How Do You Know If Linear Regression Is Right For Your Dataset?

Introduction

Linear regression is talked about a lot. It is probably the first algorithm in machine learning people learn about. This is for good reason – it is easy to understand. The algorithm takes your data points and draws a straight line minimizing the distance from the line to all of the data points. Now you can use that line to make predictions. But what scenarios should this actually be used? What types of data and predictions can be made well with this type of algorithm? Well, that’s what Cassie Kozyrkov talks about in a segment of her Making Friends with Machine Learning course(link to video here).

Summary Of Article

In the video, Cassie lists two conditions that need to be met for linear regression to be a good algorithm for the situation. The first one is pretty straightforward and just the fact that the data has to be numerical. Any data like currency, calories, height, speed, etc.

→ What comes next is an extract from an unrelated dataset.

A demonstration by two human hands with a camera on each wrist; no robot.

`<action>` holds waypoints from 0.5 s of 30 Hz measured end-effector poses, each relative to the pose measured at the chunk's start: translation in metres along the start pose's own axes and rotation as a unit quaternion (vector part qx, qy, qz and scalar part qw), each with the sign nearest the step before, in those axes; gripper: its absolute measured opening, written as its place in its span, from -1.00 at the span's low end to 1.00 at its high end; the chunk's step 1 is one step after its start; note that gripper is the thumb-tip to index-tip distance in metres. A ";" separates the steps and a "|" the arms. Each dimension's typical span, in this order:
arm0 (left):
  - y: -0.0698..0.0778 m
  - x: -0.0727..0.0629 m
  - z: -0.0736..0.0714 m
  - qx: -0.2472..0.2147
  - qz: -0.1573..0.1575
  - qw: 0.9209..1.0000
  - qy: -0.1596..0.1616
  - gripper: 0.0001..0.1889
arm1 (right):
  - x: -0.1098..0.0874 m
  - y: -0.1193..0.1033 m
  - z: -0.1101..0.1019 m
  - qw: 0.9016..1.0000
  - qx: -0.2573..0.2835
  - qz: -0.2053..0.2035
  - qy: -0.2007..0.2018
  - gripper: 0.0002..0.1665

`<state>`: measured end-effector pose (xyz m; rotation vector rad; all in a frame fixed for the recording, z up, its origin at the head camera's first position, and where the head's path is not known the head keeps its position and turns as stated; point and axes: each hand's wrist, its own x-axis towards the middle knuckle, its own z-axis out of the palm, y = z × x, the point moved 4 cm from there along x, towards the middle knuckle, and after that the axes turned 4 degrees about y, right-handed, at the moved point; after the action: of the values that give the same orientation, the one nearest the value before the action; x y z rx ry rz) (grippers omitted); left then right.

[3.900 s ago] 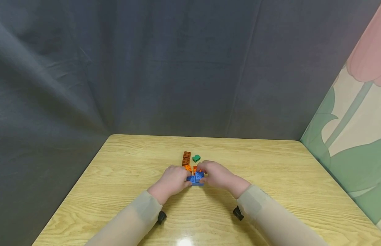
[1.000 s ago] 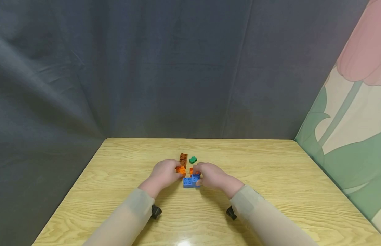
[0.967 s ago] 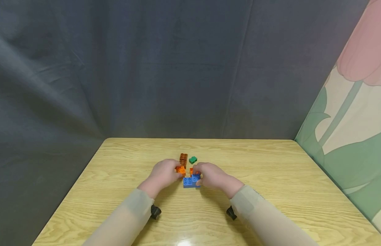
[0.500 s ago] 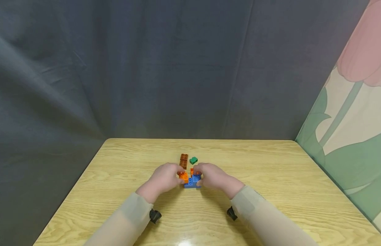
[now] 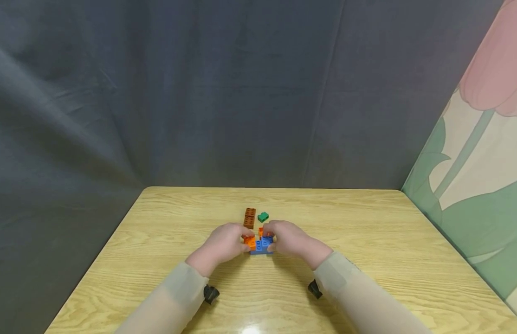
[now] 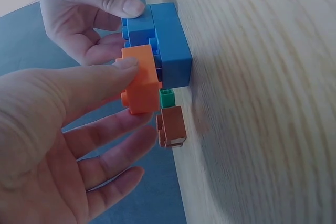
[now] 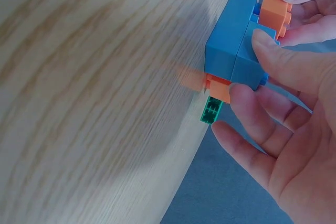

The second criterion for this technique to be a good algorithm for the situation is a little less straightforward. It is that the “value of the feature is more meaningful than just a threshold”. Cassie explains it with a story. The story goes like this: Cassie went to Zurich and presented a decision tree to some of her friends about what types of movies she likes. And then on the plane ride back they start giving her 5-hour long movies. They, however, misunderstood the decision tree. It said that if the move is longer than 127 minutes(the threshold) then recommend it. It didn’t say, the longer the movie is the more Cassie will like it. And this is the type of data that you need to be using for linear regression to work. The more of a certain feature the better or worse it is. Not as long as a feature is above or below a certain threshold it is good(an example of an algorithm you could use in the threshold scenario would be logistic regression).

My Take

Overall, I really liked this video. It was informative. I also really liked how the video consolidated all of that information into two overarching points which are easy to reference back to. The video was also really easy to understand and the addition of the story that Cassie added in, was extremely helpful in understanding the second – harder – point. I am still wondering how to know if you need to use linear or polynomial regression, for example. Is it just based on what the data looks like – if it just looks more like a polynomial as compared to a straight line, or is there another way to decide that? I also really liked the visuals presented on the slides which helped enhance the quality of the presentation. For example, Cassie had an exercise in which she demonstrated the kinds of classification decisions that machines have to make which was a fun introduction to the core part of linear regression in the video.

Conclusion

All in all, this video was really good. It was really informative and concise and the addition of the story to help explain the harder point was really good. I also liked the visuals presented in the video which also aided in understanding and made it more fun and interactive. I highly recommend you watch this video when you get the opportunity(link to video found here).